## Task item
Once the images are set aside, write out the rest of the records exactly.

*** Working data ***

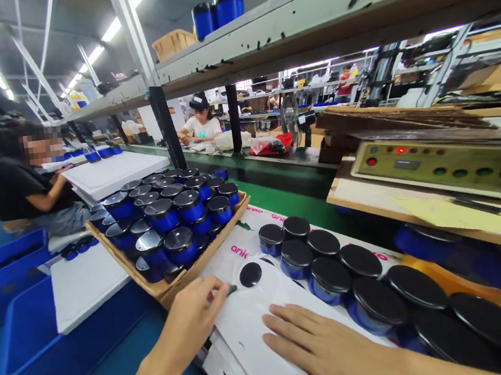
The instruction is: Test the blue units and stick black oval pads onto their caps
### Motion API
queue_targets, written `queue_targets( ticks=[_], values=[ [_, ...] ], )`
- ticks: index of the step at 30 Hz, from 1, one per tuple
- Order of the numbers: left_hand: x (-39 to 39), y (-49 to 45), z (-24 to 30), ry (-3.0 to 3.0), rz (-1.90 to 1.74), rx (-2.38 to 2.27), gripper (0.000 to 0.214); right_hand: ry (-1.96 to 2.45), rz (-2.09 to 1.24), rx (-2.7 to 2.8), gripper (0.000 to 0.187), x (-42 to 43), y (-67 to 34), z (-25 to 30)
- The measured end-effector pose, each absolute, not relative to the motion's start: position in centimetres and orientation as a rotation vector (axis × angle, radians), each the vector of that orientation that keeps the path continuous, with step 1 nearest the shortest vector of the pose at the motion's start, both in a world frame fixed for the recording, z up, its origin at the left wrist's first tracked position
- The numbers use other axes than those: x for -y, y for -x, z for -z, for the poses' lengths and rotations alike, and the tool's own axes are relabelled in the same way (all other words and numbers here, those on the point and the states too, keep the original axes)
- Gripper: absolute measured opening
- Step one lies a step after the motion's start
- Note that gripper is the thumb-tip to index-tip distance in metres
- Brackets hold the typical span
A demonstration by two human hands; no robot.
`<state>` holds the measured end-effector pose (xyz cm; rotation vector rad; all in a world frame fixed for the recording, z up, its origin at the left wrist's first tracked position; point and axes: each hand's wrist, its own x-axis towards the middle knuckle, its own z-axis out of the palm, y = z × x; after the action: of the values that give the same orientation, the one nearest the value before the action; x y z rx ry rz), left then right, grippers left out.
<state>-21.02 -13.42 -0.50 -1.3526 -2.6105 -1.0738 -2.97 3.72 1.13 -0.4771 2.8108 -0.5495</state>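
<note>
My left hand [197, 315] rests at the edge of a white sheet [253, 321], its fingertips pinched on a small dark piece next to a black round sticker [251, 274]. My right hand [325, 348] lies flat on the white sheet, fingers stretched out, holding nothing. Just beyond it stand several blue jars with black lids [328, 263] in rows running to the right.
A cardboard tray [171, 282] piled with blue jars sits to the left. A green control panel [449, 166] and a metal shelf [303, 23] lie ahead. Blue bins [11, 284] stand on the floor at left. Other people sit at benches beyond.
</note>
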Motion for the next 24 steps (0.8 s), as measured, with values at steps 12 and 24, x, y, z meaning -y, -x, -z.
queue_targets(
  ticks=[12,24],
  values=[
    [11.9,22.9,-5.4,0.812,1.365,2.098,0.018,0.231,1.316,-2.772,0.049,-5.2,3.9,-0.8],
    [0.2,22.7,-3.3,1.719,1.133,1.512,0.002,-0.559,2.749,-2.291,0.026,-12.5,9.8,-6.0]
  ],
)
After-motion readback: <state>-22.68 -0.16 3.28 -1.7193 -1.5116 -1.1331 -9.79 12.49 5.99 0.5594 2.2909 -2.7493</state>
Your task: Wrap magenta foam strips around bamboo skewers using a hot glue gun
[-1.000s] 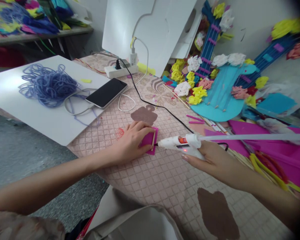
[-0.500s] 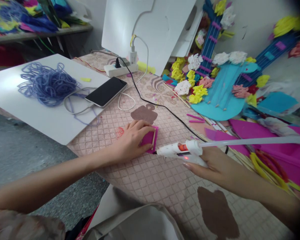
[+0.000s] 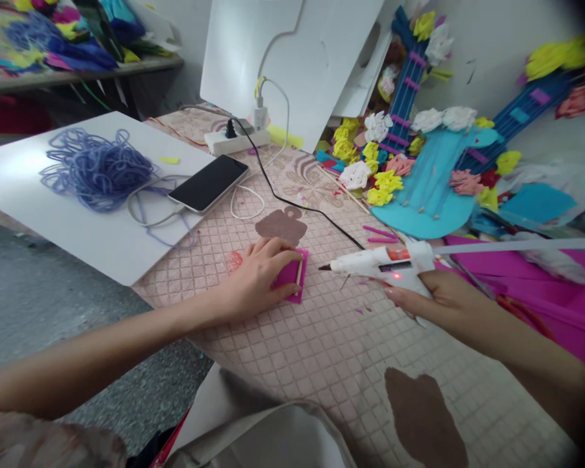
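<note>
My left hand (image 3: 258,276) lies on a small magenta foam piece (image 3: 292,279) with a thin wooden stick (image 3: 299,272) along its right edge, fingers curled and pressing it onto the pink patterned cloth (image 3: 316,351). My right hand (image 3: 439,299) is wrapped round a white hot glue gun (image 3: 385,263) whose red light is on. Its nozzle points left and hangs a short way right of the foam piece, not touching it. A long glue stick (image 3: 517,246) pokes out of the gun's back.
A black cord (image 3: 292,201) runs from the gun to a power strip (image 3: 236,138). A phone (image 3: 208,182) and tangled purple yarn (image 3: 95,168) lie on a white board (image 3: 78,227). Blue foam guitars with paper flowers (image 3: 419,175) and magenta sheets (image 3: 556,292) fill the right.
My right hand has drawn the glue gun away to the right and slightly up, off the foam piece's edge. My left hand has stayed on the piece.
</note>
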A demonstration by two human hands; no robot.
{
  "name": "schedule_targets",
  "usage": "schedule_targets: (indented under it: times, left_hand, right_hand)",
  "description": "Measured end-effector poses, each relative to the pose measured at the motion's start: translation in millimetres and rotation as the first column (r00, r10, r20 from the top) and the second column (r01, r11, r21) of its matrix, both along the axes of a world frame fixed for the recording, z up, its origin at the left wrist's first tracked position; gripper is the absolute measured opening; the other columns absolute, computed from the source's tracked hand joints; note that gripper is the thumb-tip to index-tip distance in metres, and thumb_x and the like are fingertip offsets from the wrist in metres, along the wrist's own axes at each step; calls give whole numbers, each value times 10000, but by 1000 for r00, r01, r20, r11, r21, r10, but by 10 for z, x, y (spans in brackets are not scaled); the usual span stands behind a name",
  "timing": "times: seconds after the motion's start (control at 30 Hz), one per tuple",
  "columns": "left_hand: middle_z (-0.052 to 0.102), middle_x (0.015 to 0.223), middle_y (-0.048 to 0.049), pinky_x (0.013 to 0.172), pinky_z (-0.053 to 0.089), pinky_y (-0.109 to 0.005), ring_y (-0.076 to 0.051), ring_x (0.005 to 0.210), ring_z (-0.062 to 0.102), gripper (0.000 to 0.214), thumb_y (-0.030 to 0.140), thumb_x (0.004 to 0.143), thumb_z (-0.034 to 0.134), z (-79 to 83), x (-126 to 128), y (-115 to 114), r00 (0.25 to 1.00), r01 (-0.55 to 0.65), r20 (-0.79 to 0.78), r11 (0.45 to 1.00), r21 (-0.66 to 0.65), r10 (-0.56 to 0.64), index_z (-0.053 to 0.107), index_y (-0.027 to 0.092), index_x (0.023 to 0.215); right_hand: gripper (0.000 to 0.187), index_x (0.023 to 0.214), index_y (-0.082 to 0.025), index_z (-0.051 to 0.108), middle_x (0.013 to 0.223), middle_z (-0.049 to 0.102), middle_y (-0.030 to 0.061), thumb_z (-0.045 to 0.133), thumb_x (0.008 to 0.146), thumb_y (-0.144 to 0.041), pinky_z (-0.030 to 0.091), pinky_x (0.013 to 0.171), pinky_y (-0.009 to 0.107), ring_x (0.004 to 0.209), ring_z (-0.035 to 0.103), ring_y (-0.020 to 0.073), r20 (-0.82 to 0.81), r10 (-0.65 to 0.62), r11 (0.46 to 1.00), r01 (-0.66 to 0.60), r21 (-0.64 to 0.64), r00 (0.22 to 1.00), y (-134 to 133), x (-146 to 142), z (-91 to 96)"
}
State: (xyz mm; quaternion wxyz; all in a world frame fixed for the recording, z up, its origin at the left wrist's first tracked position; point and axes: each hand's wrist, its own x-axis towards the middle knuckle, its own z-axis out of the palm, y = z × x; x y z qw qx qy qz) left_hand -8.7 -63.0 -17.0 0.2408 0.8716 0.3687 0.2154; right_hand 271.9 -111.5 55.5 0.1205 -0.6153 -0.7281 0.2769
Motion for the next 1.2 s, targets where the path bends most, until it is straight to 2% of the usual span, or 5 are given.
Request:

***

## Written solution
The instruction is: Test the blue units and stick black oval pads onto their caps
### Motion API
queue_targets, written `queue_targets( ticks=[_], values=[ [_, ...] ], )`
- ticks: index of the step at 30 Hz, from 1, one per tuple
- Order of the numbers: left_hand: x (-39 to 39), y (-49 to 45), z (-24 to 30), ry (-3.0 to 3.0), rz (-1.90 to 1.74), rx (-2.38 to 2.27), gripper (0.000 to 0.214); right_hand: ry (-1.96 to 2.45), rz (-2.09 to 1.24), rx (-2.7 to 2.8), gripper (0.000 to 0.187), x (-42 to 43), y (-67 to 34), z (-25 to 30)
- The measured end-effector pose, each absolute, not relative to the motion's start: position in centimetres and orientation as a rotation vector (axis × angle, radians), each the vector of that orientation that keeps the path continuous, with step 1 nearest the shortest vector of the pose at the motion's start, both in a world frame fixed for the recording, z up, its origin at the left wrist's first tracked position
- The numbers use other axes than those: x for -y, y for -x, z for -z, for the poses' lengths and rotations alike, and the tool's own axes are relabelled in the same way (all other words and numbers here, those on the point and the states too, keep the original axes)
- Gripper: absolute measured opening
- Step one lies a step after the motion's start
- Note that gripper is the thumb-tip to index-tip distance in metres
- Brackets hold the typical span
A demonstration by two human hands; no robot.
`<state>` holds the measured end-effector pose (xyz cm; rotation vector rad; all in a world frame fixed for the recording, z up, its origin at the left wrist's first tracked position; point and axes: each hand's wrist, its own x-axis towards the middle knuckle, its own z-axis out of the palm, y = z × x; after the action: of the values that give the same orientation, the one nearest the value before the action; x y z rx ry rz), left then right, grippers left out.
<state>-21.02 -13.42 -0.50 -1.3526 -2.6105 -1.0738 -2.97 3.72 1.13 -0.4771 2.8108 -0.5495</state>
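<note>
My left hand [197, 315] rests at the edge of a white sheet [253, 321], its fingertips pinched on a small dark piece next to a black round sticker [251, 274]. My right hand [325, 348] lies flat on the white sheet, fingers stretched out, holding nothing. Just beyond it stand several blue jars with black lids [328, 263] in rows running to the right.
A cardboard tray [171, 282] piled with blue jars sits to the left. A green control panel [449, 166] and a metal shelf [303, 23] lie ahead. Blue bins [11, 284] stand on the floor at left. Other people sit at benches beyond.
</note>
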Motion for the next 24 steps (0.8 s), as measured, with values at steps 12 and 24, x, y, z meaning -y, -x, -z.
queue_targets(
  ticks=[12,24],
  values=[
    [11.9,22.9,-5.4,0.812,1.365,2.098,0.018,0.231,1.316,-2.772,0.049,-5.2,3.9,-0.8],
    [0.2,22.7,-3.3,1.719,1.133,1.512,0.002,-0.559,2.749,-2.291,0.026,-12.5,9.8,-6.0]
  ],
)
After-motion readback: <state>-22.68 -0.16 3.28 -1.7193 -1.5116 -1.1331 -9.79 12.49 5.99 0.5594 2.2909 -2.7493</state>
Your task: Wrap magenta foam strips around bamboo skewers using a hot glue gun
[-1.000s] 
[-0.500s] 
[+0.000s] 
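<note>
My left hand (image 3: 258,276) lies on a small magenta foam piece (image 3: 292,279) with a thin wooden stick (image 3: 299,272) along its right edge, fingers curled and pressing it onto the pink patterned cloth (image 3: 316,351). My right hand (image 3: 439,299) is wrapped round a white hot glue gun (image 3: 385,263) whose red light is on. Its nozzle points left and hangs a short way right of the foam piece, not touching it. A long glue stick (image 3: 517,246) pokes out of the gun's back.
A black cord (image 3: 292,201) runs from the gun to a power strip (image 3: 236,138). A phone (image 3: 208,182) and tangled purple yarn (image 3: 95,168) lie on a white board (image 3: 78,227). Blue foam guitars with paper flowers (image 3: 419,175) and magenta sheets (image 3: 556,292) fill the right.
My right hand has drawn the glue gun away to the right and slightly up, off the foam piece's edge. My left hand has stayed on the piece.
</note>
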A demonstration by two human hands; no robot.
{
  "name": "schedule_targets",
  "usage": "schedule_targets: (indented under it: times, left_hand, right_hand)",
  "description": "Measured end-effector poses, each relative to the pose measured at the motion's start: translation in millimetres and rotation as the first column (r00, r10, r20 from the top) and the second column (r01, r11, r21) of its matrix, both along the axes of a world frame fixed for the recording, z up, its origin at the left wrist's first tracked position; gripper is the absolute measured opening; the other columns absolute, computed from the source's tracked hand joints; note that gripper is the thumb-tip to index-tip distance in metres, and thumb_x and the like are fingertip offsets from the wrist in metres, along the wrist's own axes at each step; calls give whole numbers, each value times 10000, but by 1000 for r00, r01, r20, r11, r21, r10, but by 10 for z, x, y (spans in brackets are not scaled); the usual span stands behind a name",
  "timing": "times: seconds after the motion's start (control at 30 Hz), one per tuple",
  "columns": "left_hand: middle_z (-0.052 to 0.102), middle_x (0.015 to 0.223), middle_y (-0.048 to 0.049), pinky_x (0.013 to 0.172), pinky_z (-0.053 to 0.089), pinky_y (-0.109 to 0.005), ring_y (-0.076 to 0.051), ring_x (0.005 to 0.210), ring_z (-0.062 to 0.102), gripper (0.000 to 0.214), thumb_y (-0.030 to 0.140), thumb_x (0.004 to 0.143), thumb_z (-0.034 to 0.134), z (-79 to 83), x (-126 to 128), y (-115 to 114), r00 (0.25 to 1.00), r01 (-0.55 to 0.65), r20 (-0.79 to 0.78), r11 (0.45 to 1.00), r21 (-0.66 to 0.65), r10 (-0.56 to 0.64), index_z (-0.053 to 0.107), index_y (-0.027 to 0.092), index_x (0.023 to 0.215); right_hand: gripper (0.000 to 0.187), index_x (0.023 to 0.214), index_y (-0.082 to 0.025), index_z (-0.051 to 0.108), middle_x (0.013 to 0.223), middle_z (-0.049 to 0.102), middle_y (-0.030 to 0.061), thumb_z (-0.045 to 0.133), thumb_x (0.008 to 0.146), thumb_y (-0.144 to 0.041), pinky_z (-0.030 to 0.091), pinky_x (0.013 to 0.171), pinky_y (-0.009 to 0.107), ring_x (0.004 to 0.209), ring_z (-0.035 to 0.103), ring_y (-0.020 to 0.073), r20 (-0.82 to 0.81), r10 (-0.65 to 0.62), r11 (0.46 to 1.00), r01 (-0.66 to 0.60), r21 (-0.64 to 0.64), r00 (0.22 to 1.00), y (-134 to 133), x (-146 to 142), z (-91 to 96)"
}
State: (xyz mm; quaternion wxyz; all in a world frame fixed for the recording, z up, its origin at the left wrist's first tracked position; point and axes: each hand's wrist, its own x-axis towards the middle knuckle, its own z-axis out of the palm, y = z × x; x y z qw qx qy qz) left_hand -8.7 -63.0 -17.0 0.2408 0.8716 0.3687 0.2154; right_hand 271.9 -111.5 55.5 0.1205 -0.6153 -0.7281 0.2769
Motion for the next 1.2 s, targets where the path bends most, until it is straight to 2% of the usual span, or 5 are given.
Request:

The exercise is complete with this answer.